■ **Goal of the exercise**
The answer consists of one number: how many lines of the data below include the string "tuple".

--- Information provided Enclosed Below ---

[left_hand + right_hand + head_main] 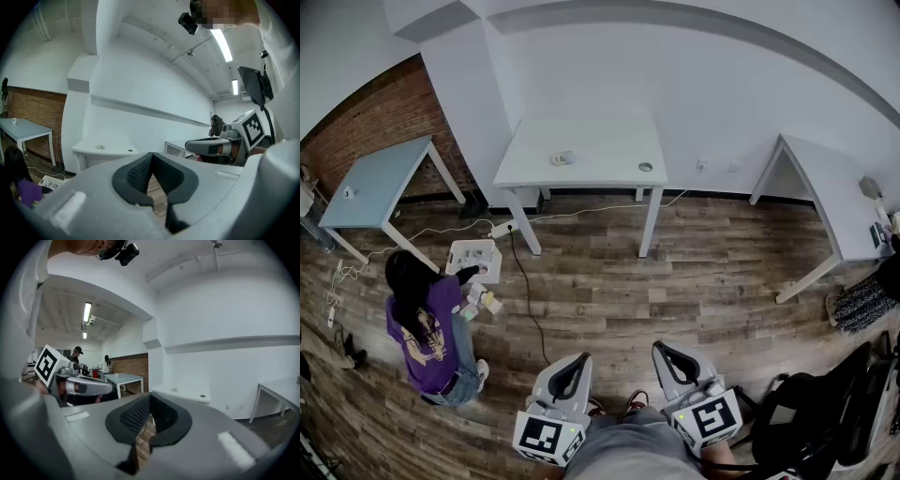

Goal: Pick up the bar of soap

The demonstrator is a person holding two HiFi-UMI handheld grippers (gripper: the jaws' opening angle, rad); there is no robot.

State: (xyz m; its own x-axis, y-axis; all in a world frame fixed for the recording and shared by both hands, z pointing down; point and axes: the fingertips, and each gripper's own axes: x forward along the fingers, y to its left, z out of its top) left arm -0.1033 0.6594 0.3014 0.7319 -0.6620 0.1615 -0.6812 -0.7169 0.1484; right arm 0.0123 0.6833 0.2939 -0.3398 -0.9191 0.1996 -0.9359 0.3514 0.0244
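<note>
A small pale lump (562,157), too far off to tell whether it is the bar of soap, lies on the white table (600,141) across the room. It also shows in the left gripper view as the pale lump (100,147) and in the right gripper view as the pale lump (174,389). My left gripper (575,362) and right gripper (667,352) are held side by side low in the head view, well short of that table. The left gripper (151,157) and the right gripper (149,400) both have their jaws together with nothing between them.
A small dark round thing (646,167) lies on the same table. A person in a purple top (427,328) crouches by a white box (475,258) on the wooden floor. A cable (528,300) runs over the floor. Other tables stand left (380,183) and right (830,192).
</note>
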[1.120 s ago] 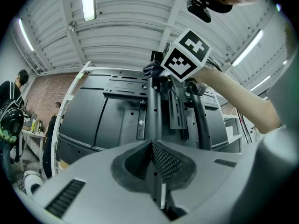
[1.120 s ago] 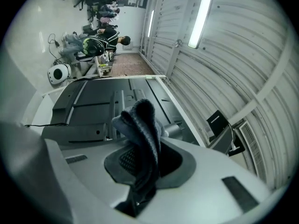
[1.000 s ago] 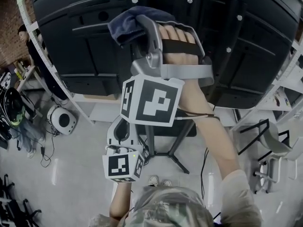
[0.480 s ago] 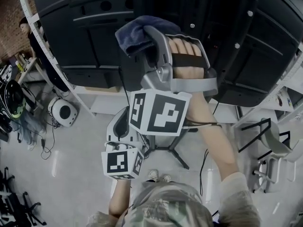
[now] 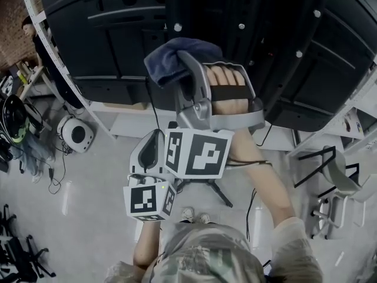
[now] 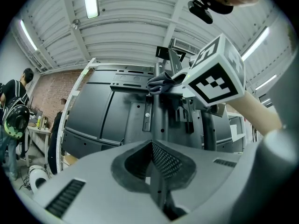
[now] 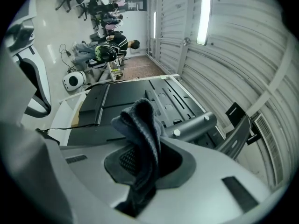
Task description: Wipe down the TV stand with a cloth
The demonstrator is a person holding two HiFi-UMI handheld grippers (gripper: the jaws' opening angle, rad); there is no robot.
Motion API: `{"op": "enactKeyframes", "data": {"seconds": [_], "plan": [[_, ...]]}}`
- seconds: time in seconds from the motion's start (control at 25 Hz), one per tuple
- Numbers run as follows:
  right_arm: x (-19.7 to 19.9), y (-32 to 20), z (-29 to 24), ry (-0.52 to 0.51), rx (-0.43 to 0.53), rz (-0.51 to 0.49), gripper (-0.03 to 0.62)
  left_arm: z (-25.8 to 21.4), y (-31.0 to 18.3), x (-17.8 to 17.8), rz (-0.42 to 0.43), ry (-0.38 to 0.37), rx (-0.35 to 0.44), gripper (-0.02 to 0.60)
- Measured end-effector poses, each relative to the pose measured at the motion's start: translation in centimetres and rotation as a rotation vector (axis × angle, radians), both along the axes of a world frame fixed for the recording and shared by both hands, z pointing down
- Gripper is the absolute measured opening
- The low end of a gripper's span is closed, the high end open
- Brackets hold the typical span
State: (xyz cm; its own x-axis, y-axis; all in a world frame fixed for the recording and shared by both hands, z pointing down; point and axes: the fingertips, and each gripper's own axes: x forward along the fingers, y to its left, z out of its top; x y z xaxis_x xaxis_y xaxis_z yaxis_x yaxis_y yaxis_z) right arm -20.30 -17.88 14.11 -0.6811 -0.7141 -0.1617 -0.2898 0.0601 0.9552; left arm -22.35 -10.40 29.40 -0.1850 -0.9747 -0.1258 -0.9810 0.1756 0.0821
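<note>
Cloth in right tool

Head view looks steeply down from above the person, close over the left gripper and right gripper, with the black rear panel up top and floor below. Left gripper view sits low, facing up along its jaws at the same panel and the ceiling, also catching the right gripper. Right gripper view rides tight behind the cloth, looking along that panel.
</note>
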Motion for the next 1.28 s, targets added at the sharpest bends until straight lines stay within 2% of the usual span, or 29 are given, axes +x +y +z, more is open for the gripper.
{"op": "enactKeyframes", "data": {"seconds": [0.48,1.28], "plan": [[0.0,-0.2,4.2,0.054,-0.047,-0.012,0.057,1.4,1.0,-1.5,-0.043,0.014,-0.02,0.015],[0.1,0.4,12.9,0.139,-0.186,-0.028,0.057,3.5,0.6,-1.0,-0.046,0.049,-0.048,0.015]]}}
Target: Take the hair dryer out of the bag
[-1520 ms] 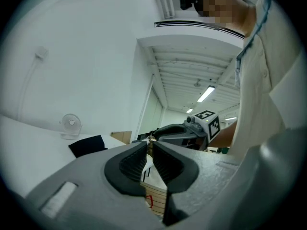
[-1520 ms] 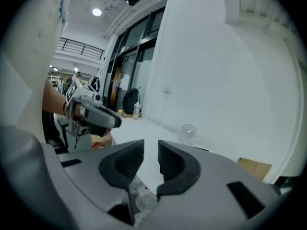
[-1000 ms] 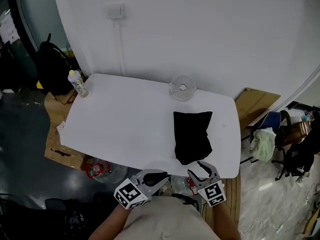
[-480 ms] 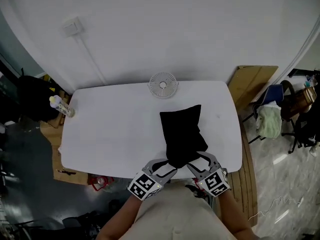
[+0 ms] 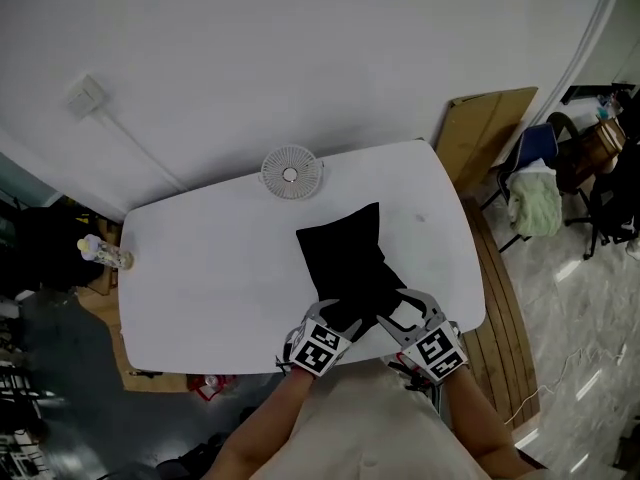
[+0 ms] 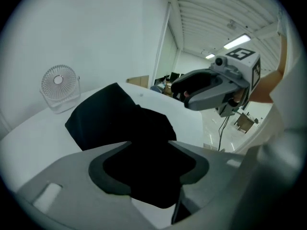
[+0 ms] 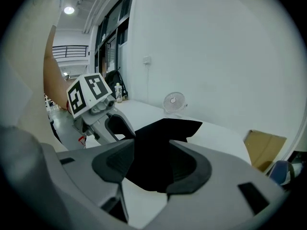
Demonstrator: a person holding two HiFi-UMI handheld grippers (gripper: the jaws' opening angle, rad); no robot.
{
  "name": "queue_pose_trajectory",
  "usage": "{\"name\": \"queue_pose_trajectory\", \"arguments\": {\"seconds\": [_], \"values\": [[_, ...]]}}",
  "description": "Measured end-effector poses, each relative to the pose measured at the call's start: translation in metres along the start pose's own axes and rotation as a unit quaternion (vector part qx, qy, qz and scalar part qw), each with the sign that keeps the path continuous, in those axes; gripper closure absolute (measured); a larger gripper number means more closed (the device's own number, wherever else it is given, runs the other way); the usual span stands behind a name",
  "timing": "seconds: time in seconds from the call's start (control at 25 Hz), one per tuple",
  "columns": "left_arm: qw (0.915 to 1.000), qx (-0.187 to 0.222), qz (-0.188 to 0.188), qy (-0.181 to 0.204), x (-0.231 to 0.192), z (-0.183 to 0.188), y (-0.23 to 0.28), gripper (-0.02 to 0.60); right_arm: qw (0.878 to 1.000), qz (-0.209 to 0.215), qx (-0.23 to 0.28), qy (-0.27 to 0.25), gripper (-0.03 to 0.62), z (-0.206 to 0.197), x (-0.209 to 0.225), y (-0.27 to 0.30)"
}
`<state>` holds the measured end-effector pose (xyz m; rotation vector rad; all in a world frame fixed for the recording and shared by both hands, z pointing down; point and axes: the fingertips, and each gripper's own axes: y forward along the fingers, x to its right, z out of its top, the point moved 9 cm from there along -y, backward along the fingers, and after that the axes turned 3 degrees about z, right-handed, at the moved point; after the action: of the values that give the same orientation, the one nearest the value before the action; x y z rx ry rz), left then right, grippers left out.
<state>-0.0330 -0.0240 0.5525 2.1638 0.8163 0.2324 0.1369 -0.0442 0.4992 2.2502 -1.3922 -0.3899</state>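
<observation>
The bag (image 5: 345, 268) is seen as plain black, and the desk (image 5: 200, 278) under it and the small fan (image 5: 290, 173) are white. The left hand-held gripper (image 5: 338, 320) and the right hand-held gripper (image 5: 405, 306) are coloured grey, with black-and-white square markers on their cubes.

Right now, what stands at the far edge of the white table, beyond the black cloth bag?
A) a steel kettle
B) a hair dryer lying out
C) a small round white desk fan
C: the small round white desk fan stands upright at the far edge of the white table, just beyond the black cloth bag. No hair dryer or kettle shows on the tabletop.
</observation>
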Motion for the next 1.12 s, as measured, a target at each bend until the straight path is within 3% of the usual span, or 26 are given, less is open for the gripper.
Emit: {"name": "queue_pose_trajectory", "arguments": {"seconds": [0.12,0.2,0.24,0.56,0.72,0.92,1.12], "values": [[0.9992,-0.033,-0.020,-0.011,-0.011,0.001,0.011,0.385,1.000,-0.004,-0.001,0.012,0.364,0.000,0.005,0.006],[0.9978,-0.038,-0.051,-0.020,-0.011,0.007,0.011,0.534,1.000,-0.009,-0.002,0.017,0.364,-0.002,0.009,0.007],[0.9974,-0.039,-0.058,-0.021,-0.012,0.011,0.009,0.558,1.000,-0.012,0.000,0.022,0.364,-0.003,0.011,0.007],[0.9923,-0.021,-0.111,-0.049,-0.031,0.043,-0.008,0.561,0.999,-0.024,0.012,0.038,0.365,0.003,0.020,0.010],[0.9878,0.009,-0.129,-0.086,-0.044,0.062,-0.015,0.561,0.998,-0.028,0.021,0.048,0.369,0.007,0.023,0.011],[0.9873,0.019,-0.113,-0.110,-0.068,0.082,-0.011,0.561,0.997,-0.041,0.037,0.054,0.445,0.012,0.021,0.009],[0.9901,0.003,-0.074,-0.119,-0.085,0.087,0.001,0.561,0.997,-0.042,0.032,0.064,0.456,0.011,0.018,0.006]]}}
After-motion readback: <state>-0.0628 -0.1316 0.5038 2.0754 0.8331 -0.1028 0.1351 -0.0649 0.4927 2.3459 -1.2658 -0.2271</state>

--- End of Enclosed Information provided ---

■ **Solution for this exercise**
2